Have you been following the trend toward smaller homes, from the large square footage homes that were popular in the early 2000’s? What about the next extension into tiny spaces, which has co-opted the name, “the small (or tiny) house movement”? A few recent articles are here and here. These “tiny” homes measure no greater than 400 square feet, and many are closer to 200 square feet.
The size of one’s home is a personal decision, and my only encouragement is to build a home that suits your life and style. Whether 400 or 4,000 square feet are in your future, the small home movement has a relevant lesson for everyone. That lesson is impeccable design.
A successfully executed living space is a blend of function, comfort and ease. While each of those notions are highly subjective, they old adage works: you know ’em when you see ’em. The design ideas found in well-planned small homes can offer solutions in larger homes, too. From spaces being uncomfortably large and needing smart ideas to make them feel more intimate (open shelving?), to conflicting ideas of what is wanted for a space (e.g. spouses hoping for different environments in their shared master suite), tiny house design excels at using, dividing and sharing space wisely. And of the utmost importance: using space in a way that feels organic – neither cramped nor wasted.

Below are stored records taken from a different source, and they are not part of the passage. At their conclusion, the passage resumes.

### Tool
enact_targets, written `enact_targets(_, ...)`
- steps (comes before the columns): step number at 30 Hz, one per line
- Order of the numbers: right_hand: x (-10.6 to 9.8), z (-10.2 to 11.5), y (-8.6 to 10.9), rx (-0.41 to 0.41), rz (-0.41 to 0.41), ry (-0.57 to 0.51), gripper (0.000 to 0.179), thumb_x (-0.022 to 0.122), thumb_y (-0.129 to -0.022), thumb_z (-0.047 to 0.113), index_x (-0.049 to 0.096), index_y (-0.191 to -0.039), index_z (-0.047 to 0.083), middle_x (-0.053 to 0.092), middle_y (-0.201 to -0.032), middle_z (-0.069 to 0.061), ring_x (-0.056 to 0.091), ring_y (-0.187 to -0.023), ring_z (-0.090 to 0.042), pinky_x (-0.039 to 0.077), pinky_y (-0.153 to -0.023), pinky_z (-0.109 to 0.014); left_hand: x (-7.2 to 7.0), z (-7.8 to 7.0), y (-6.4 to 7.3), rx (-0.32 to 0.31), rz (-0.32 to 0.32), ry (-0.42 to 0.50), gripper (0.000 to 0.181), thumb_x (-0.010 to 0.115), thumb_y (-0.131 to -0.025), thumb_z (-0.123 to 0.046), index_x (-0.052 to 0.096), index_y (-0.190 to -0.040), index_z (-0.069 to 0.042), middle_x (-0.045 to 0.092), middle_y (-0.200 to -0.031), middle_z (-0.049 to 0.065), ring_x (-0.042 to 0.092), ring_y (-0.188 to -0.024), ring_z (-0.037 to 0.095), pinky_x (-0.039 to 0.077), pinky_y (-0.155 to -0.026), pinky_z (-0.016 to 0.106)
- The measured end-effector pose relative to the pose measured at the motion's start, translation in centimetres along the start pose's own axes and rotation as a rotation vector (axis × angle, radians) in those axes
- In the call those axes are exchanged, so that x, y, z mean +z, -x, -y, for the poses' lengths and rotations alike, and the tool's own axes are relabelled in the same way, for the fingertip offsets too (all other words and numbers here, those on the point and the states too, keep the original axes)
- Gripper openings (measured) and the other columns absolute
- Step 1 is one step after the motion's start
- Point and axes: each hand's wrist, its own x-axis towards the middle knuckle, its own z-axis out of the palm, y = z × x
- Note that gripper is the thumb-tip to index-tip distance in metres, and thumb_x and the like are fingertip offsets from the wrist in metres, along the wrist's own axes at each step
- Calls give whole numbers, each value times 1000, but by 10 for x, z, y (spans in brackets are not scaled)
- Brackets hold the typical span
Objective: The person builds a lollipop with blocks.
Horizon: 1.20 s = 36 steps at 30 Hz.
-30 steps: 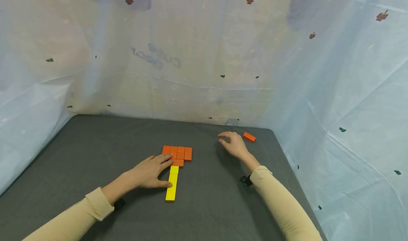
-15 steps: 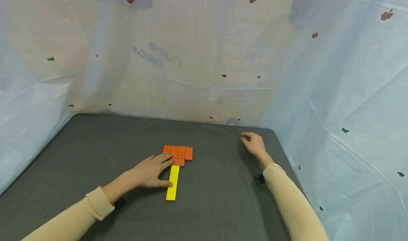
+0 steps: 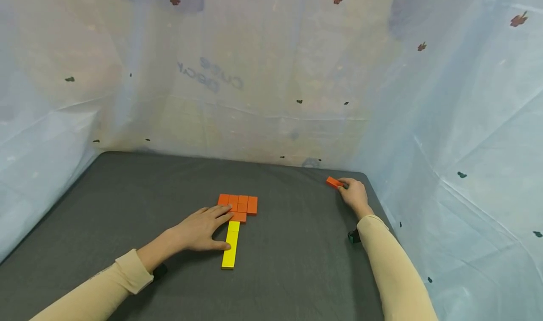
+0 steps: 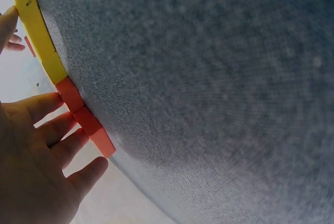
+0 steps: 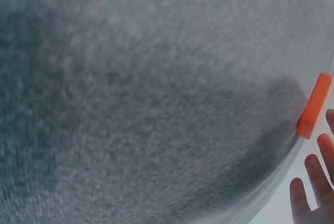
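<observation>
Several orange blocks (image 3: 252, 206) lie flat and edge to edge on the dark table. Below them, yellow blocks (image 3: 229, 257) form a strip running towards the person. My left hand (image 3: 195, 230) is spread beside this arrangement, fingertips resting on the orange part and thumb on the yellow strip. The left wrist view shows those straight fingers (image 4: 62, 153) along the row's edge. Out at the far right, my right hand (image 3: 355, 194) pinches the near end of a loose orange block (image 3: 333, 182) between thumb and fingers. Part of that block is hidden by the fingers.
The dark cloth-covered table (image 3: 288, 255) has rounded far corners. Pale plastic sheeting (image 3: 254, 76) with leaf prints hangs behind it and along both sides. The right sheet stands close to the right hand and forearm.
My right hand has moved right, past the loose orange block, and now has its fingertips on it. My left hand has stayed in place on the arrangement.
</observation>
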Motion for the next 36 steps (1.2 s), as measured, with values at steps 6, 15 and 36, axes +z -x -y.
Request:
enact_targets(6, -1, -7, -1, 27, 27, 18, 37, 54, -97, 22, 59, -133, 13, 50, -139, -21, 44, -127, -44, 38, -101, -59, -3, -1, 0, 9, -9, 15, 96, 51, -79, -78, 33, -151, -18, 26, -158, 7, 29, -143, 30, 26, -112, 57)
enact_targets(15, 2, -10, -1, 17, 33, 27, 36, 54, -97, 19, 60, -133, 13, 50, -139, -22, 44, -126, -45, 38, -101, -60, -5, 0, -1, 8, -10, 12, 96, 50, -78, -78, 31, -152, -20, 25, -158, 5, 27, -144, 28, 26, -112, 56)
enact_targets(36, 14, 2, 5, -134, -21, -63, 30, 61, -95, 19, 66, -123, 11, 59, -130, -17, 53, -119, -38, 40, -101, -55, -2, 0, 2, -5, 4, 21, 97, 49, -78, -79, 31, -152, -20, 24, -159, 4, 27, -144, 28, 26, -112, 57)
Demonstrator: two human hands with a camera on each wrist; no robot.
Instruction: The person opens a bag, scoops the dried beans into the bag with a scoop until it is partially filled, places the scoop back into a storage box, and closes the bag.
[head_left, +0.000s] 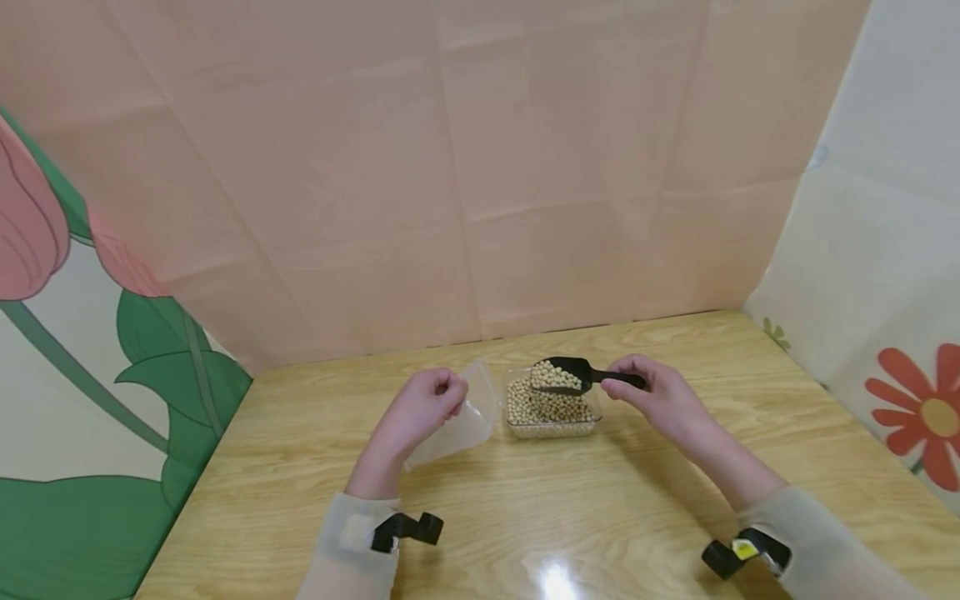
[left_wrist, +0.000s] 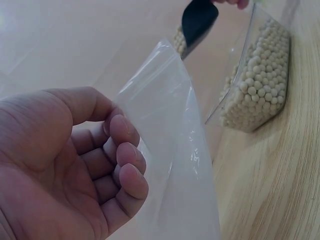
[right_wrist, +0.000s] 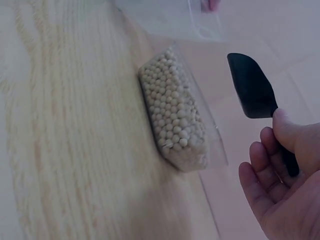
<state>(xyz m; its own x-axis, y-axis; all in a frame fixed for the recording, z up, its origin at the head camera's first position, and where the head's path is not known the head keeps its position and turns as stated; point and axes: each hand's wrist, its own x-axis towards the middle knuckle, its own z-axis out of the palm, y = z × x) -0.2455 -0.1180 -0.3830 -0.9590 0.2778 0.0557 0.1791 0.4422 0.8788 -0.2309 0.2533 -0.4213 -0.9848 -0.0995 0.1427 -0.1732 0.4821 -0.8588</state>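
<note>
My right hand [head_left: 651, 393] grips the handle of a black scoop [head_left: 574, 370], and round pale beans [head_left: 553, 377] fill the scoop's bowl. Below it stands a clear rectangular container [head_left: 551, 430] with many more of these beans inside. To the left, my left hand [head_left: 429, 403] pinches a translucent plastic bag [head_left: 465, 429] by its upper edge between thumb and curled fingers. In the left wrist view the bag [left_wrist: 172, 150] hangs beside the container [left_wrist: 257, 80]. The right wrist view shows the scoop [right_wrist: 251, 87] apart from the container, above its rim.
A light wood-grain table [head_left: 480, 533] carries everything. Behind it rises a pinkish sheet [head_left: 480, 183]. Flower-patterned panels [head_left: 892, 275] stand at the sides. Each forearm wears a band with a black camera mount [head_left: 408, 528].
</note>
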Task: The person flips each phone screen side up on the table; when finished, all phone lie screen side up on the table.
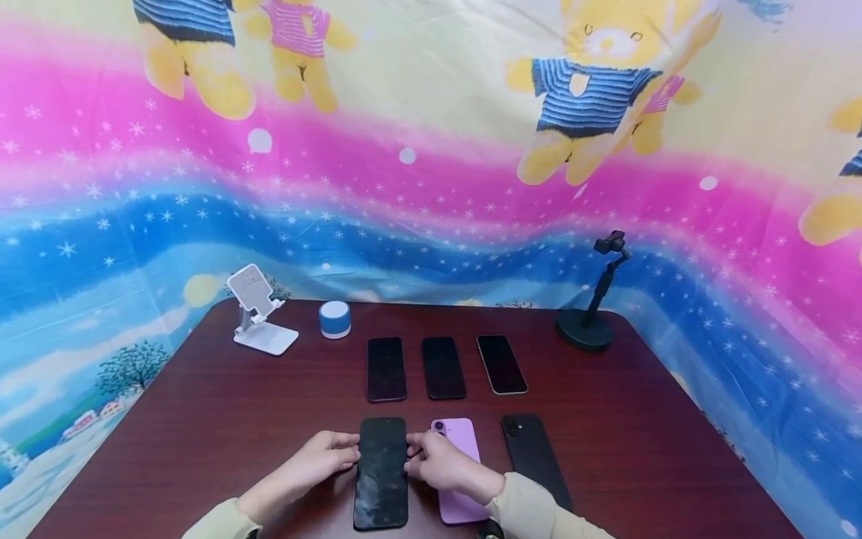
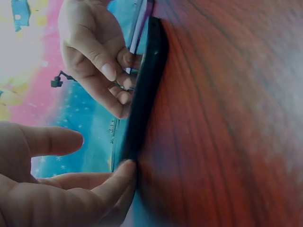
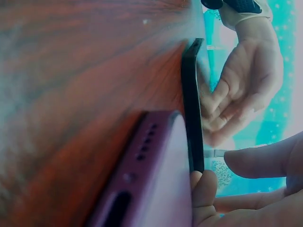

Take a look at this article from Home-designing.com. It takes three small (344-484 square feet) floor plans for complete apartments, and plays with different design and interior choices. While the outcomes are all modern in their aesthetic, the ideas can be extrapolated to nearly any style and any room.
A few takeaways:
- Empty space, such as a blank wall or monochromatic areas or open shelves, can be just as critical to defining a room as the architectural elements.
- Multi-use built-ins and furniture are useful in any sized room.
- Thoughtfully designed transition areas between use spaces (e.g. a living room and bedroom in a studio apartment or a sitting area and sleeping area in a master suite), can help define a space and enhance flow.